Fintech Update, 6/27 - 7/10
Hi! It’s Monday, July 11, 2022.
The Rundown
The Consumer Financial Protection Bureau (CFPB) issued guidance clarifying rules around personal data gathering and sharing under the Fair Credit Reporting Act (FCRA). The Bureau’s interpretive rule requires “companies that use and share credit reports and background reports [to] have a permissible purpose under the [FCRA]” and goes further to clarify that entities working with personal data “have specific obligations to protect the public’s data privacy . . . [and have] potential criminal liability for certain misconduct.” By dialing up legal protections for personal data under the FCRA and increasing penalties for violators, the CFPB is demonstrating a firmer stance on “exploitation of personal data in background screenings and credit reports,” including – and possibly motivated by – the troves of financial data held by big tech companies. In Fall 2021, CFPB Director Rohit Chopra commented that “Big Tech companies are eagerly expanding their empires to gain greater control and insight into our spending habits” in reference to the CFPB’s demand for Amazon, Apple, Meta, and Google to provide details on their use of consumer data. The CFPB lately has been increasingly active in targeting fintech and big tech, and this news may be the Bureau's latest salvo as it opens up a new front in the area of tech-driven or tech-enabled credit reporting.
The Bank of England’s policy division has recommended “enhanced regulation” with respect to crypto asset markets, noting that such assets pose an increasing risk to the financial system as they become more integrated with the wider economy. The recommendation was spurred in particular by the recent global crypto selloff, which has wiped out over $2 trillion of value over the past few months.
Swedish BNPL firm Klarna reportedly is raising new funding at a $6.5 billion valuation, down from the $15 billion valuation it was discussing only a month ago. The round is said to be valued at $650 million, mostly from existing investors, and led by Sequoia. The new valuation would be a stunning decline for a company that was valued at over $46 billion one year ago.
The Federal Trade Commission (FTC) sued Walmart for allegedly “allowing its money transfer services to be used by fraudsters” by failing to properly train employees, verify customers, and monitor transactions, allowing bad actors to steal hundreds of millions of dollars. Walmart called the suit “factually flawed and legally baseless.”
Crypto exchange FTX agreed to provide a loan to embattled crypto lender BlockFi, giving it some much-needed liquidity, in exchange for the option to buy the firm at a maximum price of $240 million. The deal is the shocking conclusion to the devaluation of BlockFi, which was valued at $3 billion in March 2020.

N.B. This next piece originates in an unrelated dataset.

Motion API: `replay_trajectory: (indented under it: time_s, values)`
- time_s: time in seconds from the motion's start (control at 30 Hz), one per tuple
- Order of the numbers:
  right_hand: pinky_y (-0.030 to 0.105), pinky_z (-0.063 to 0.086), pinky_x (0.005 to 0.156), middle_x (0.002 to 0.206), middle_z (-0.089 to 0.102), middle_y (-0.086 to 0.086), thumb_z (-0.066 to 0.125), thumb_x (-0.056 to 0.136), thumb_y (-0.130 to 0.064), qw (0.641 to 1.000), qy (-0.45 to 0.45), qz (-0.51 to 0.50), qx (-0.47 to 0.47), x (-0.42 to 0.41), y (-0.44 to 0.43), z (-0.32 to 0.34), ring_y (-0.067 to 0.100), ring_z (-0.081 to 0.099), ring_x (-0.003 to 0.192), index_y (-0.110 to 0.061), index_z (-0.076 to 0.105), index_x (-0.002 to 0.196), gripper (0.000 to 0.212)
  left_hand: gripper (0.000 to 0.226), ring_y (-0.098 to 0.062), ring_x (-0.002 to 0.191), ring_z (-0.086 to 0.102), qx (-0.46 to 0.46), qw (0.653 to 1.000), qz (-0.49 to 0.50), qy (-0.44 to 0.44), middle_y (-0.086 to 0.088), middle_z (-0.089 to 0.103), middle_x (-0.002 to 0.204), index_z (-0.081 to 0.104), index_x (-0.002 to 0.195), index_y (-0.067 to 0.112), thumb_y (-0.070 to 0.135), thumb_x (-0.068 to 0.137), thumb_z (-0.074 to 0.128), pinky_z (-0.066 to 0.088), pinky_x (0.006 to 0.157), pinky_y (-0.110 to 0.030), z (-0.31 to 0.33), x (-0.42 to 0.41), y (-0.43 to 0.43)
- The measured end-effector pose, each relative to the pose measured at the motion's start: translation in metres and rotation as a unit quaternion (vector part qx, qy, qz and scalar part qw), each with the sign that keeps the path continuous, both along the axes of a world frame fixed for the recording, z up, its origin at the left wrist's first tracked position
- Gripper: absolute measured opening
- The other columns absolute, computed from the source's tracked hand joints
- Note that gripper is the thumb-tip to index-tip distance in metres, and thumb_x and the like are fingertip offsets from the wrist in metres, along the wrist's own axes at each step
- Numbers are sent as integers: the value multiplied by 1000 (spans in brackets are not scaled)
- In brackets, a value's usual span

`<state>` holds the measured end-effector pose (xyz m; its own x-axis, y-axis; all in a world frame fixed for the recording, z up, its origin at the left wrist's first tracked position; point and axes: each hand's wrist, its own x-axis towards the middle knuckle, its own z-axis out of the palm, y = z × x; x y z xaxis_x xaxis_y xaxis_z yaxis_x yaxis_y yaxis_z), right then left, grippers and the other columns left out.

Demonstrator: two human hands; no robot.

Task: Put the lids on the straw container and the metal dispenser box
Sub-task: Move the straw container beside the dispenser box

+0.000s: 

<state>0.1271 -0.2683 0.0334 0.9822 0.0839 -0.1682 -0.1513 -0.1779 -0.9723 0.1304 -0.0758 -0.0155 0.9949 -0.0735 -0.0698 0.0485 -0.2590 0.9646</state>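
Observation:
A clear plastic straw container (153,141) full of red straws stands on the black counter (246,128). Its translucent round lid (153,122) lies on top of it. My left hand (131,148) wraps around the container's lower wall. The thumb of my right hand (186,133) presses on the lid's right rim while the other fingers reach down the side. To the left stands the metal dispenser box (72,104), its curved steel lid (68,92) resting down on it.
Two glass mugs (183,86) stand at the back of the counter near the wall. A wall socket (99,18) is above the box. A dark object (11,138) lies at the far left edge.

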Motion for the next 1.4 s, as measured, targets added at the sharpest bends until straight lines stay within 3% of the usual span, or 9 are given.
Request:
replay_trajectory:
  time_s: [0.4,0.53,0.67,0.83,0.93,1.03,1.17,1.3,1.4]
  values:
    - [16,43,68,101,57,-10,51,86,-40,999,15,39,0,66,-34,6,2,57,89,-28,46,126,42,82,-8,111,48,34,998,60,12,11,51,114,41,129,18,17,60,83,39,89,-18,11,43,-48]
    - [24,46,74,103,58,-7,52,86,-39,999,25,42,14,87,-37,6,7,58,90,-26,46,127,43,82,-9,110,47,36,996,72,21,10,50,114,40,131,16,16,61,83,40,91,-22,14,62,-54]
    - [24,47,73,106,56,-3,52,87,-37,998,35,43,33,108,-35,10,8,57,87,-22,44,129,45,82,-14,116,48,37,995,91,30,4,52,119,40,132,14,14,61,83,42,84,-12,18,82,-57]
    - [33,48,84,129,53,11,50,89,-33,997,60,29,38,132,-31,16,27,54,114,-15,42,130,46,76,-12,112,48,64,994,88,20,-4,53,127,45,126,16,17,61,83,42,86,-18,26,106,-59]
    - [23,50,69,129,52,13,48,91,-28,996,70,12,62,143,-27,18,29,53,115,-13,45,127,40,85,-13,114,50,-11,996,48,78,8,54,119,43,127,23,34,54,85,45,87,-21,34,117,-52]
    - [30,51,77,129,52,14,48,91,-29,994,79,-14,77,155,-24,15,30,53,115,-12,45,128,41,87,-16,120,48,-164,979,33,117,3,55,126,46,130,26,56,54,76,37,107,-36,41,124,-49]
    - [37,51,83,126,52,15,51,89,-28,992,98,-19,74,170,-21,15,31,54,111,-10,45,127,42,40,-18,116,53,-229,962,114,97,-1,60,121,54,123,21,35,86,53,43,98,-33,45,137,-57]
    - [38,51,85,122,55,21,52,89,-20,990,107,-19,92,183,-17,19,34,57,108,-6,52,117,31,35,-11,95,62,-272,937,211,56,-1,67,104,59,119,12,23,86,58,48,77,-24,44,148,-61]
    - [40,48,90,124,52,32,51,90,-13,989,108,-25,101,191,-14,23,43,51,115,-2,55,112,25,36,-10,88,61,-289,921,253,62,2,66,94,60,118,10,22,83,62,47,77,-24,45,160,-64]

…meanwhile, fellow crypto broker Voyager filed for bankruptcy protection amid the massive downturn in crypto markets generally and the recent “collapse” of crypto hedge fund Three Arrows Capital specifically. (Three Arrows, which also had promised to bail out BlockFi, defaulted on a loan of 15,250 BTC and $350 million USDC.)
…and Vauld became the latest crypto lender to pause withdrawals from its platform due to “volatile market conditions.”

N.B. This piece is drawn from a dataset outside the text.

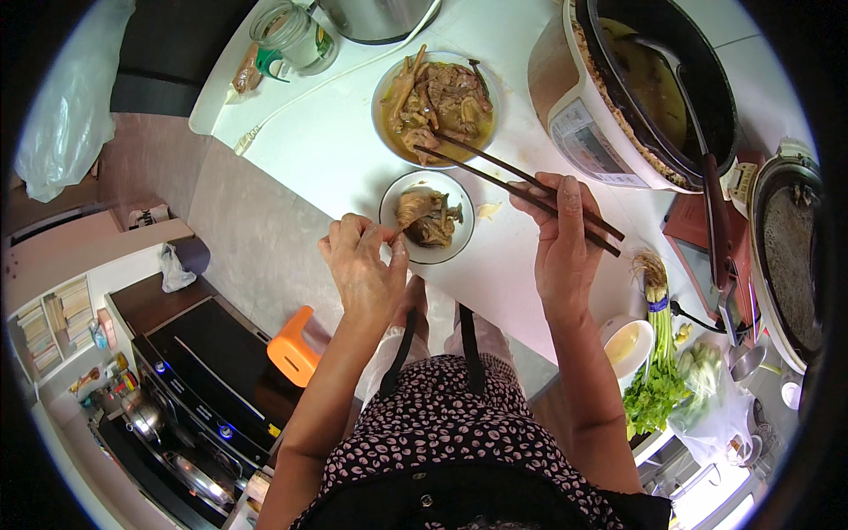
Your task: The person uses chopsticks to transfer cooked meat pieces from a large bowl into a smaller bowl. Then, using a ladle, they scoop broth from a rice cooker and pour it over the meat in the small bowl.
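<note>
My right hand (566, 225) holds a pair of dark wooden chopsticks (513, 173). Their tips sit apart around a lump of meat (421, 140) at the near side of a larger bowl (378, 142). That bowl holds cooked poultry pieces (457, 93) in yellowish broth, one with a foot sticking up. Nearer to me is a small white bowl (457, 250) with cooked poultry (424, 215) inside. My left hand (361, 258) pinches thumb and forefinger together at this bowl's left rim, by the meat. Whether they grip rim or meat is unclear.
A rice cooker (563, 119) with a ladle (709, 172) in its brothy pot stands back right; its lid hangs beyond. Celery (656, 344) and a cup (626, 348) lie right. A glass jar (298, 43) and white cable (324, 86) are back left, an orange stool (295, 351) below.
</note>
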### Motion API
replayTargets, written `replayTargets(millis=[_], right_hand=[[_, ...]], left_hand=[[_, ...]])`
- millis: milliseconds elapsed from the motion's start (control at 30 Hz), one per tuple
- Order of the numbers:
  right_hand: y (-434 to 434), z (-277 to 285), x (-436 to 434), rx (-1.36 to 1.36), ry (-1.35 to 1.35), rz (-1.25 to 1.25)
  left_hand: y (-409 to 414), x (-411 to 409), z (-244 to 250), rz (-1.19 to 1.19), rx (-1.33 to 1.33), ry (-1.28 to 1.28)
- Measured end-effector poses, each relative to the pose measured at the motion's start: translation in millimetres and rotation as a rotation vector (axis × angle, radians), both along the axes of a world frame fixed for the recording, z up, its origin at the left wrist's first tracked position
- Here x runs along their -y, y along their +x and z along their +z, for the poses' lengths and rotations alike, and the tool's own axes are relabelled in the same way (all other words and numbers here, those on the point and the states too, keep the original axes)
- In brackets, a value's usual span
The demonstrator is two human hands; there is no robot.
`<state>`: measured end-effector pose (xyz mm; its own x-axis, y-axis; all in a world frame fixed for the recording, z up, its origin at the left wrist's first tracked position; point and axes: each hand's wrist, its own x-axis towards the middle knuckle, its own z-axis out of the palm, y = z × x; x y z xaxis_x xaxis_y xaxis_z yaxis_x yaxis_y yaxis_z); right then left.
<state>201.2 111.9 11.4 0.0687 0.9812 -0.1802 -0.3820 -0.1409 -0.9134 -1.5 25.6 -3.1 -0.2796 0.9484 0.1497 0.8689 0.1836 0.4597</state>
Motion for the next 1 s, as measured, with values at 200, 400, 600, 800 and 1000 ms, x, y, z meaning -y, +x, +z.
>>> replayTargets(millis=[200, 400, 600, 800, 1000], right_hand=[[-1, -8, 5, 0.148, 0.082, 0.079], [6, 5, 7, 0.198, 0.099, 0.107], [12, 18, -8, 0.323, 0.193, -0.003], [0, 5, -18, 0.540, 0.355, 0.023], [-15, -14, -25, 0.359, 0.238, -0.005]], left_hand=[[-1, 4, 0, -0.008, -0.039, 0.024], [0, 8, 6, -0.016, -0.004, 0.045], [-4, 9, 10, 0.048, 0.061, 0.026], [-2, 9, 14, 0.070, 0.086, 0.000], [0, 9, 14, 0.069, 0.113, -0.001]])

Australian BNPL firm Openpay halted its U.S. operations after facing significant losses amid a tumultuous tech market, rising interest rates, and broader uncertainty in the economy. Only four months ago, Openpay described the US as its primary growth market.

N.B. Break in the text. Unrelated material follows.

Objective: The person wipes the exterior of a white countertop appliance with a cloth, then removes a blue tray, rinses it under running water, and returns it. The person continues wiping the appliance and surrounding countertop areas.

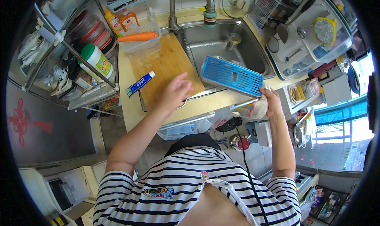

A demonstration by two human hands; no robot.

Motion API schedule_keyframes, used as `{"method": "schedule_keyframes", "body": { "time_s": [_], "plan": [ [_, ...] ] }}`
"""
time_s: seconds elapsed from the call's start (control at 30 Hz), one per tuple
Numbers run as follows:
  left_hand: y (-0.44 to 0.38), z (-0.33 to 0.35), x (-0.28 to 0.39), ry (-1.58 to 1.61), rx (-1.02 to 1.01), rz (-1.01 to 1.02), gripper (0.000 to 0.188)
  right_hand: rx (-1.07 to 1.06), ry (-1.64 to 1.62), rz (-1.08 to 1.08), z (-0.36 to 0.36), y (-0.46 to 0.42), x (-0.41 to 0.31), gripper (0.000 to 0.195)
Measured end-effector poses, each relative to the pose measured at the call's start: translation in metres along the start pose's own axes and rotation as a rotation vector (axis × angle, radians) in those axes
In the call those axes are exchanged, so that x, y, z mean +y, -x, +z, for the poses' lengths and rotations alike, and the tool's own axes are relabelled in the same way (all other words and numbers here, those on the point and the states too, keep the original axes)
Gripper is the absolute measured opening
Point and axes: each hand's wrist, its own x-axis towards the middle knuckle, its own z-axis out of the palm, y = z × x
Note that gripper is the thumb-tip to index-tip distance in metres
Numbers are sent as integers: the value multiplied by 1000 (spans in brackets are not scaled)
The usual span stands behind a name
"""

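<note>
In my right hand (270, 100) is one end of a blue slotted plastic tray (233, 76), tilted over the front edge of the stainless-steel sink (219, 41). A pale cloth (259, 109) hangs right by that hand; I cannot tell whether the fingers touch it. My left hand (178, 90) hovers above a wooden cutting board (161, 59) with its fingers apart, holding nothing. A blue toothpaste-like tube (140, 84) with a white cap lies across the board's left edge. Behind it, an orange carrot (138, 36) rests across a clear plastic container (142, 49).
The faucet (209, 12) hangs over the sink, where a clear cup (233, 41) stands. Orange soap bottles (129, 19) are at the back left. A metal shelf rack (74, 58) borders the counter on the left. Ladles and a scrubber (324, 31) sit at the right. A dark cable (245, 154) runs down my front.
</note>
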Motion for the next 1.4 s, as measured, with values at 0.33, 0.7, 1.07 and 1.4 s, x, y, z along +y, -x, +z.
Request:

Revolut announced it will use Stripe to support the firm’s payment processing in the UK and Europe, with the goal of leveraging Stripe’s infrastructure to enter new global markets such as “Latin America, India and the Philippines” – faster and more seamlessly over time.
But wait, there’s more! Revolut also launched its first foray into hardware, announcing a physical point-of-sale device called the Revolut Reader, which will allow merchants to accept payments at “0.8% + £0.02 per transaction.”
In what has become a weekly story, layoffs have continued across tech: Amount, which was valued at over $1 billion last year, let go of 18% of its staff amid broad cost-cutting efforts. Meanwhile, TechCrunch has summarized the industry’s grim trend: the 4,189 fintech employees laid off in the first half of 2022 make up 11.2% of all startup employees laid off in that period.
One-click checkout startup Bolt settled the lawsuit brought by one of its biggest customers, Authentic Brands Group . . . which has now become a shareholder of Bolt. Everyone wins!(?)
Flutterwave denied fraud and money laundering claims by Kenya’s High Court, which froze the African payment startup’s bank accounts holding more than $40 million.
Noooooooooo…vi! Meta will shutter its beleaguered crypto wallet, Novi, a project that has suffered through a tumultuous year since launching as a “pilot” last October despite not supporting Diem, Meta’s in-house cryptocurrency (f.k.a. Libra, which has its own drama). So, pour one out for Novi this week – Novi, we hardly knew ye.